Assignment »
Copy the listing as it is written, and leave each picture out.

Data block »

-------

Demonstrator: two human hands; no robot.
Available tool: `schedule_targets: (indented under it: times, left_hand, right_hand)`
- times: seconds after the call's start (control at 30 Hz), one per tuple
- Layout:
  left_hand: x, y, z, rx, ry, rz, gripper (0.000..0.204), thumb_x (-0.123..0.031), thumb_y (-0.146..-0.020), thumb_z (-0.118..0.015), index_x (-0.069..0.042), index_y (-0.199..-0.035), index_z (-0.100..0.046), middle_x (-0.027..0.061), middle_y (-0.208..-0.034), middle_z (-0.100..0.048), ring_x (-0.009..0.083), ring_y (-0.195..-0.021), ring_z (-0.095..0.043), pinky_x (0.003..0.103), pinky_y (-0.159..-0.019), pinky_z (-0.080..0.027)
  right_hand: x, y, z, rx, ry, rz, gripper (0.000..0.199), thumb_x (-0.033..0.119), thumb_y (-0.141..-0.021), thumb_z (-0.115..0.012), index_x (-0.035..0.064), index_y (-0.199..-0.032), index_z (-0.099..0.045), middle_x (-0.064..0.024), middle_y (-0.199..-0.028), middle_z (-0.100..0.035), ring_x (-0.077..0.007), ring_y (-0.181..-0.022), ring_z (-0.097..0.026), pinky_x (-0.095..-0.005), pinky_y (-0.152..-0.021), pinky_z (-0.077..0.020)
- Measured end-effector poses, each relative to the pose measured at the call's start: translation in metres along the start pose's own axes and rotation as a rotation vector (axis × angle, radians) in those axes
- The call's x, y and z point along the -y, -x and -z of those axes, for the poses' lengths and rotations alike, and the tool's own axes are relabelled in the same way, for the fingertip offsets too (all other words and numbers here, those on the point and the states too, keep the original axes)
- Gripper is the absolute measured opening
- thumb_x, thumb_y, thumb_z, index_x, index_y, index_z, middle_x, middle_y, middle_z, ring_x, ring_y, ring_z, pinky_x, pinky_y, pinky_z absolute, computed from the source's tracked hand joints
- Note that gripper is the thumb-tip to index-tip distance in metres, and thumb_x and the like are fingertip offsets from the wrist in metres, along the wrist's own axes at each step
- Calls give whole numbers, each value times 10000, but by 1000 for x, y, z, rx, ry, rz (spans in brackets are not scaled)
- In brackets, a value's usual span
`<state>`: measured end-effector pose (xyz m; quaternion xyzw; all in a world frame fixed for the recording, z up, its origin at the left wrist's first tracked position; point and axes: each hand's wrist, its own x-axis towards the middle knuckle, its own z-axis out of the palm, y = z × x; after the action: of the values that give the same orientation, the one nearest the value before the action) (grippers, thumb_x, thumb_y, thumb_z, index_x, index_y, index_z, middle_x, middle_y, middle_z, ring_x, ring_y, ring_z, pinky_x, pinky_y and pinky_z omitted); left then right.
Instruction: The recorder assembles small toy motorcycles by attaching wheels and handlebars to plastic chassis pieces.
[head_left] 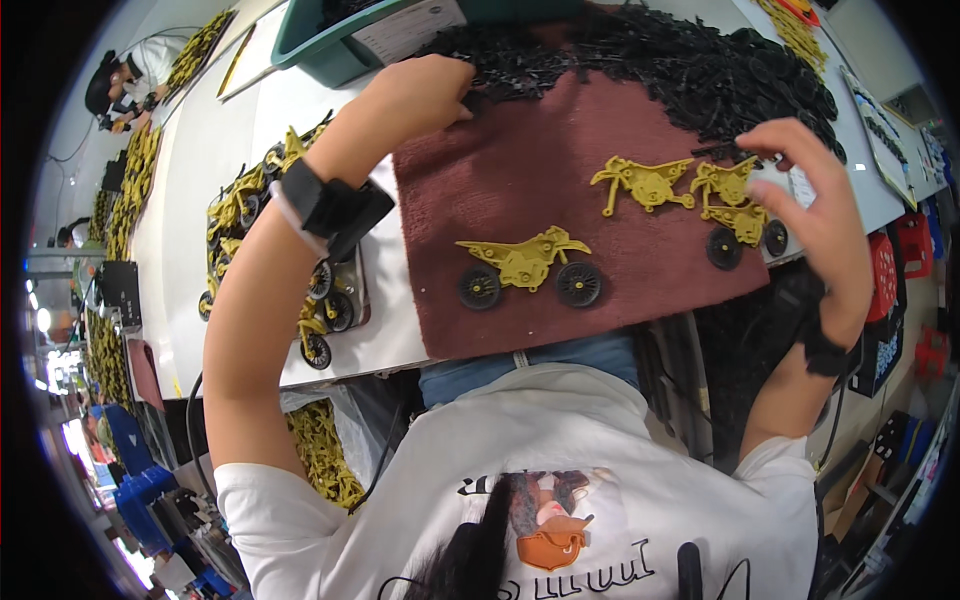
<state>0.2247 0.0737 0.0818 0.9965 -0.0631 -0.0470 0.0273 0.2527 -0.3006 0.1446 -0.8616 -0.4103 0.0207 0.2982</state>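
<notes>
Across the maroon cloth (490, 185) on the white table (180, 215), yellow toy motorbike pieces lie in two groups: a wheeled motorbike (525, 262) flat near the front edge, with nothing over it, and at the right a bare yellow body (645, 183) just beside a cluster of yellow bodies (722, 180) with black wheels (724, 248) below them. The left hand (435, 90) is at the near left fringe of the heap of black parts (765, 85), its fingers curled; their tips are partly hidden, so I cannot tell whether they pinch anything. The right hand (820, 185) is by the cluster, thumb and forefinger standing apart; whether it grips one of the bodies I cannot tell. The likeliest trouble seems to be at that right-hand corner: the pieces overlap there, so lifting one could drag another along, and with the cloth's edge so near, a snagged wheel might tip over the side. Loose black parts crowd together and look much alike, so a wrong one could come away or several could tangle. A sleeve or wristband (340, 210) brushing the filled tray of motorbikes (235, 215) at the left might also knock some loose.
</notes>
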Motion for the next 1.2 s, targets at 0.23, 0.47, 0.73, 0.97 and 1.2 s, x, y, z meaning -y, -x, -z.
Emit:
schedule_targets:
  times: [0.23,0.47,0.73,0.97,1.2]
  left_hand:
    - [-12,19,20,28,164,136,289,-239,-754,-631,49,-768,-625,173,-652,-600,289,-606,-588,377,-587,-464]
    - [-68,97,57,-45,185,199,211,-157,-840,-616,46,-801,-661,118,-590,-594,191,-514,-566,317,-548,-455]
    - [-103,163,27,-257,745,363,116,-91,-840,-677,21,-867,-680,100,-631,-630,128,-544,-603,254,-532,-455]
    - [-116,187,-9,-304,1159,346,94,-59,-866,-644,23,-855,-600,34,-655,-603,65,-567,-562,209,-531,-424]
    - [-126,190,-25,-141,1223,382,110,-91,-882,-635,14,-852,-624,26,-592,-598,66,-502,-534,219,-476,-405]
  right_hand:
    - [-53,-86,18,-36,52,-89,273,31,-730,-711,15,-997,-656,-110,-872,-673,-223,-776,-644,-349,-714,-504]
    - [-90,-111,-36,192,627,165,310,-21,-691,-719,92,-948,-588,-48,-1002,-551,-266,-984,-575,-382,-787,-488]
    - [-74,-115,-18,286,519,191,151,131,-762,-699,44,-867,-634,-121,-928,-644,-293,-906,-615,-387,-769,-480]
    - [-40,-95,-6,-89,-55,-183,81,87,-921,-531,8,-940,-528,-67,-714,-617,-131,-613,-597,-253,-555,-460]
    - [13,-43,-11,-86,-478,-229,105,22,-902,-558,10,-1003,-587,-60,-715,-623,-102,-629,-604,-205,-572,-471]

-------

The answer »
Demonstrator: two human hands; no robot.
Available tool: `schedule_targets: (indented under it: times, left_hand, right_hand)`
- times: seconds after the call's start (control at 30 Hz), one per tuple
- Layout:
  left_hand: x, y, z, rx, ry, rz, gripper (0.000..0.204), thumb_x (-0.123..0.031), thumb_y (-0.146..-0.020), thumb_z (-0.118..0.015), index_x (-0.069..0.042), index_y (-0.199..-0.035), index_z (-0.100..0.046), middle_x (-0.027..0.061), middle_y (-0.208..-0.034), middle_z (-0.100..0.048), ring_x (-0.009..0.083), ring_y (-0.195..-0.021), ring_z (-0.095..0.043), pinky_x (0.003..0.103), pinky_y (-0.159..-0.019), pinky_z (-0.080..0.027)
  right_hand: x, y, z, rx, ry, rz, gripper (0.000..0.199), thumb_x (-0.033..0.119), thumb_y (-0.141..-0.021), thumb_z (-0.115..0.012), index_x (-0.035..0.064), index_y (-0.199..-0.032), index_z (-0.099..0.045), middle_x (-0.064..0.024), middle_y (-0.199..-0.028), middle_z (-0.100..0.035), ring_x (-0.077..0.007), ring_y (-0.181..-0.022), ring_z (-0.097..0.026), pinky_x (-0.095..-0.005), pinky_y (-0.152..-0.021), pinky_z (-0.077..0.020)
- Measured end-effector poses, each relative to the pose measured at the call's start: translation in metres along the start pose's own axes and rotation as a rotation vector (axis × angle, radians) in those axes
- The call's x, y and z point along the -y, -x and -z of those axes, for the poses' lengths and rotations alike, and the tool's own axes are relabelled in the same way, for the fingertip offsets too (all other words and numbers here, those on the point and the states too, keep the original axes)
- Gripper is the absolute measured opening
- thumb_x, thumb_y, thumb_z, index_x, index_y, index_z, middle_x, middle_y, middle_z, ring_x, ring_y, ring_z, pinky_x, pinky_y, pinky_z absolute, computed from the source's tracked hand joints
- Note that gripper is the thumb-tip to index-tip distance in metres, and thumb_x and the like are fingertip offsets from the wrist in metres, along the wrist's own axes at each step
- Calls give whole numbers, each value times 10000, but by 1000 for x, y, z, rx, ry, rz (spans in brackets are not scaled)
- In brackets, a value's usual span
`<state>`: measured end-effector pose (xyz m; quaternion xyzw; all in a world frame fixed for the recording, z up, its origin at the left wrist's first tracked position; point and axes: each hand's wrist, its own x-axis towards the middle knuckle, its own z-axis out of the palm, y = z × x; after the action: of the values that give the same orientation, the one nearest the value before the action) (grippers, thumb_x, thumb_y, thumb_z, index_x, index_y, index_z, middle_x, middle_y, middle_z, ring_x, ring_y, ring_z, pinky_x, pinky_y and pinky_z omitted); left then right.
Instruction: The recorder assembles small toy motorcycles by attaching wheels and handlebars to plastic chassis pieces.
[head_left] 
<state>0.2247 0.0737 0.0818 0.9965 -0.0631 -0.0470 0.0273 0.2527 -0.3006 0.1446 -0.8616 -0.4103 0.0207 0.2982</state>
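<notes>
Across the maroon cloth (490, 185) on the white table (180, 215), yellow toy motorbike pieces lie in two groups: a wheeled motorbike (525, 262) flat near the front edge, with nothing over it, and at the right a bare yellow body (645, 183) just beside a cluster of yellow bodies (722, 180) with black wheels (724, 248) below them. The left hand (435, 90) is at the near left fringe of the heap of black parts (765, 85), its fingers curled; their tips are partly hidden, so I cannot tell whether they pinch anything. The right hand (820, 185) is by the cluster, thumb and forefinger standing apart; whether it grips one of the bodies I cannot tell. The likeliest trouble seems to be at that right-hand corner: the pieces overlap there, so lifting one could drag another along, and with the cloth's edge so near, a snagged wheel might tip over the side. Loose black parts crowd together and look much alike, so a wrong one could come away or several could tangle. A sleeve or wristband (340, 210) brushing the filled tray of motorbikes (235, 215) at the left might also knock some loose.
</notes>
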Motion for the next 1.2 s, targets at 0.23, 0.47, 0.73, 0.97 and 1.2 s, x, y, z meaning -y, -x, -z.
Emit:
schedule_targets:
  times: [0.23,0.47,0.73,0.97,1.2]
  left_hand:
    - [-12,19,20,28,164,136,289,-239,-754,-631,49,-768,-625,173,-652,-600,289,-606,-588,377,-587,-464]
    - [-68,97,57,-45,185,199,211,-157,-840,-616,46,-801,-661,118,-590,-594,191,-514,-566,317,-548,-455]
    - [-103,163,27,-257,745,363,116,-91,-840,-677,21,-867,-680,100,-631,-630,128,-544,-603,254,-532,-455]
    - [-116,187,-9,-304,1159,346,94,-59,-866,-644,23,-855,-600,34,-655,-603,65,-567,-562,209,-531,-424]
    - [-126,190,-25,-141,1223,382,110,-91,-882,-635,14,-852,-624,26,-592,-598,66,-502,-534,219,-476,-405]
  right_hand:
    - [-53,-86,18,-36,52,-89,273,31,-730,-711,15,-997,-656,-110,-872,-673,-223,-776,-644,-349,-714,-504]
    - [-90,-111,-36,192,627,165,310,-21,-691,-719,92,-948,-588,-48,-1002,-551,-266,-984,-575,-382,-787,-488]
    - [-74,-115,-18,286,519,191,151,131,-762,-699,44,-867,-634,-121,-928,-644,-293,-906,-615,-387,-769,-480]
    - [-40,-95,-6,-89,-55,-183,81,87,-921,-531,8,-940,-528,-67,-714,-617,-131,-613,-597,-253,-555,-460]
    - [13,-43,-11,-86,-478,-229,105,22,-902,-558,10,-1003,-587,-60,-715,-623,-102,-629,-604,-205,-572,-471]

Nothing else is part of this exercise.